This article explores the topic of "binary" and "text" files. What is the difference between the two (if any)? Is there a clear definition for what constitutes a "binary" or a "text" file?
We start our journey with two candidate files whose content we would intuitively categorize as "text" and "binary" data, respectively:
echo "hello 🌍" > message convert -size 1x1 xc:white png:white
We have created two files: A file named
message with the textual content "hello 🌍" (including the Unicode symbol "Earth Globe Europe-Africa") and a PNG image with a single white pixel called
white. File extensions are deliberately left out.
To demonstrate that some programs distinguish between "text" and "binary" files, check out how
grep changes its behavior:
▶ grep -R hello message:hello 🌍 ▶ grep -R PNG Binary file white matches
diff does something similar:
▶ echo "hello world" > other-message ▶ diff other-message message 1c1 < hello world --- > hello 🌍 ▶ convert -size 1x1 xc:black png:black ▶ diff black white Binary files black and white differ
How do these programs distinguish between "text" and "binary" files?
Before we answer this question, let us first try to come up with a definition. Clearly, on a fundamental file-system level, every file is just a collection of bytes and could therefore be viewed as binary data. On the other hand, a distinction between "text" and "non-text" (hereafter: "binary") data seems helpful for programs like
diff, if only not to mess up the output of your terminal emulator.

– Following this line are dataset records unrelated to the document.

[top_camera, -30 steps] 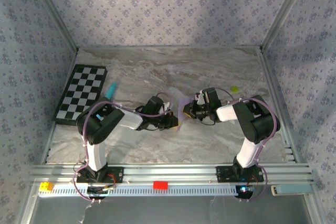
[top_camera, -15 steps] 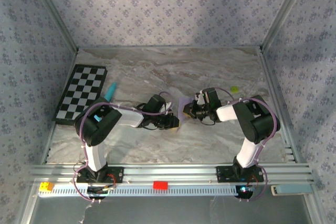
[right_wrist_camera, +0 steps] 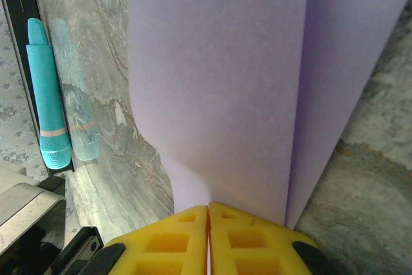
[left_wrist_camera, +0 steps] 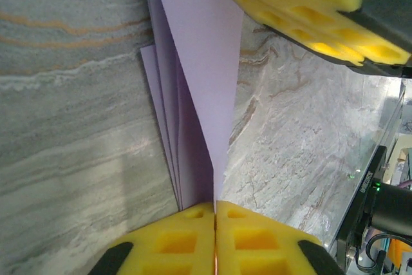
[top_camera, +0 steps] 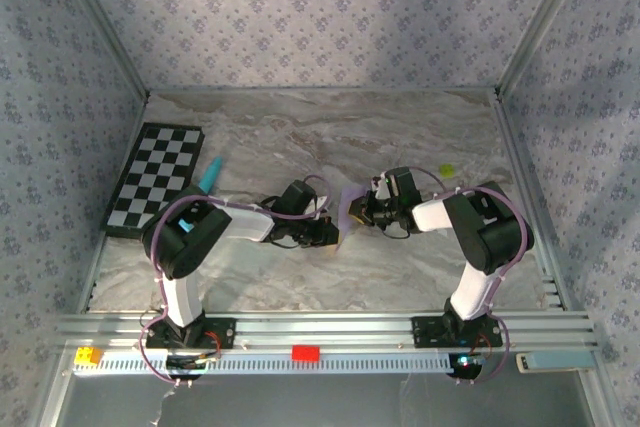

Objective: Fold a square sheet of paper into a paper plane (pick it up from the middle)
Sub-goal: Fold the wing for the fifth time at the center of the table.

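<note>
Folded paper spans directly between the two claws. Left claw and right claw are each clenched on an opposite edge. Grip firmly and move both claws together so the layers do not slip.

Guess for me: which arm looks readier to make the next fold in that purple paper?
Probably left: the left tool is shut on the paper where folded layers meet, while the right tool clamps a broad part, likely steadying.

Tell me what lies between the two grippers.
The square sheet of paper, already creased, spans that gap in the top view. The left gripper and right gripper each pinch it, jaws shut on it in both wrist views.
</note>
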Controlling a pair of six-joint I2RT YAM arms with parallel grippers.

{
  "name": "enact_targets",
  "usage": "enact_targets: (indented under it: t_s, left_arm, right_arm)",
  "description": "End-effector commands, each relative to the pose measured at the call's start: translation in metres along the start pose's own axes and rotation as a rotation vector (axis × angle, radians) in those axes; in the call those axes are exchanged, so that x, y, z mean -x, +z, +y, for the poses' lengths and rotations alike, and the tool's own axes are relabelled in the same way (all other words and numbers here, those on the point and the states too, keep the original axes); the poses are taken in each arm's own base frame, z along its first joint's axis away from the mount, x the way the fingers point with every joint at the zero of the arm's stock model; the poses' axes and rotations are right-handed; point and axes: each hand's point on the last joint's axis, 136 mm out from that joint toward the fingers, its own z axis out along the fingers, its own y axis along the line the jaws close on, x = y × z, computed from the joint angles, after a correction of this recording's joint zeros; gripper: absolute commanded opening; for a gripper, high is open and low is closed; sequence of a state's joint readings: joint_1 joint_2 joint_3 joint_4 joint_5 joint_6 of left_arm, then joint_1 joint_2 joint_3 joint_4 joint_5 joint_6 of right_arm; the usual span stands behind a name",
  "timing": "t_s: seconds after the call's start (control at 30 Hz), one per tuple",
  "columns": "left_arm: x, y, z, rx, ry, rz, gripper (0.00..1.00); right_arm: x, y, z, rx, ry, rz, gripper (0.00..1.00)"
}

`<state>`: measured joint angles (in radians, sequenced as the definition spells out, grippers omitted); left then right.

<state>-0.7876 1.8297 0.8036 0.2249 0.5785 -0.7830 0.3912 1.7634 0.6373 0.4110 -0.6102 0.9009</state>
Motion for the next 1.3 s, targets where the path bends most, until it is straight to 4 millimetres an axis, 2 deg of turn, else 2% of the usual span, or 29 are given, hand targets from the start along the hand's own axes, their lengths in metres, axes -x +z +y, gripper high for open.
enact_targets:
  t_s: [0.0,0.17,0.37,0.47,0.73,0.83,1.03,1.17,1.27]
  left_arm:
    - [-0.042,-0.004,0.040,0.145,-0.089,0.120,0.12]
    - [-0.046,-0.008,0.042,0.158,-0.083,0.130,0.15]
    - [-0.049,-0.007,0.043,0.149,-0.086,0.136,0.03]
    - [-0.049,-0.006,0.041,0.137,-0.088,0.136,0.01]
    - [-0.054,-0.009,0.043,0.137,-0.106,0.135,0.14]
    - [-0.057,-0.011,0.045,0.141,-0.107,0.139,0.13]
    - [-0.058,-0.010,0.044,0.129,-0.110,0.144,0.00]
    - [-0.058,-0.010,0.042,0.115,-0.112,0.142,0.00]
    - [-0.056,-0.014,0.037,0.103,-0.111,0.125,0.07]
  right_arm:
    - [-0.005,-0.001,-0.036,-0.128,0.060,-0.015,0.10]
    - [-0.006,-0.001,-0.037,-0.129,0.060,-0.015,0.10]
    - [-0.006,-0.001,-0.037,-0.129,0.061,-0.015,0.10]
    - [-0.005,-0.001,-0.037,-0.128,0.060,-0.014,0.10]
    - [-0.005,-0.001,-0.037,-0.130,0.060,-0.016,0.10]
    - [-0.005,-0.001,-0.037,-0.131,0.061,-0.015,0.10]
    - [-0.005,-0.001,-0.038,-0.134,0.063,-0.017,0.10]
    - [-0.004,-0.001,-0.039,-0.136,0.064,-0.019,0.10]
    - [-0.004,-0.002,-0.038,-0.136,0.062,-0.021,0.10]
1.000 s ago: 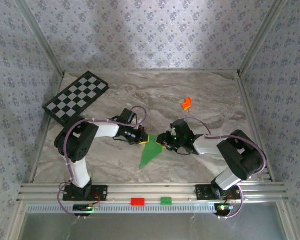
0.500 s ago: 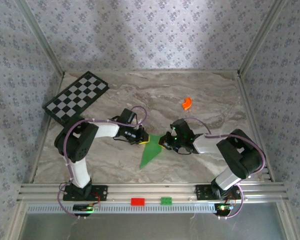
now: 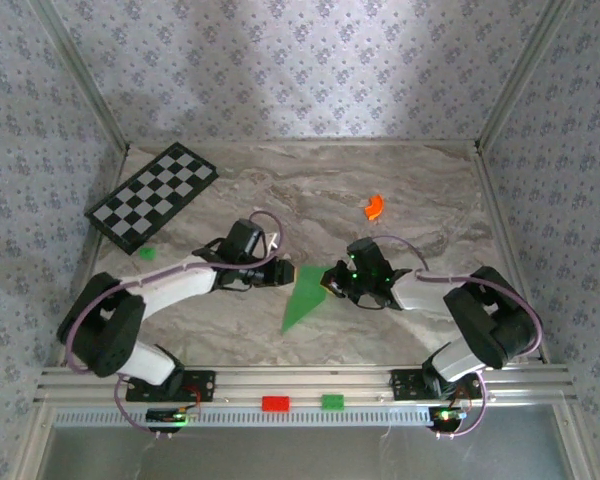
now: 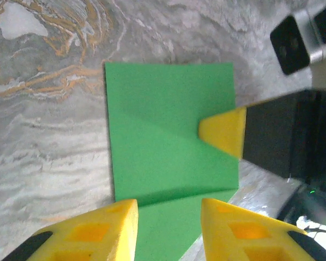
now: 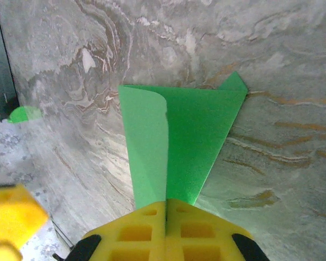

So maybe we can start by defining "text" data. It seems reasonable to begin with an abstract notion of text as being a sequence of Unicode code points. Examples of code points are characters like
א, as well as special symbols like
🙈. To store a given text as a sequence of bytes, we need to choose an encoding. If we want to be able to represent the whole Unicode range, we typically choose UTF-8, sometimes UTF-16 or UTF-32. Historically, encodings which support just a part of todays Unicode are also important. The most prominent ones are US-ASCII and Latin1 (ISO 8859-1), but there are many more. And all of these look different on a byte level.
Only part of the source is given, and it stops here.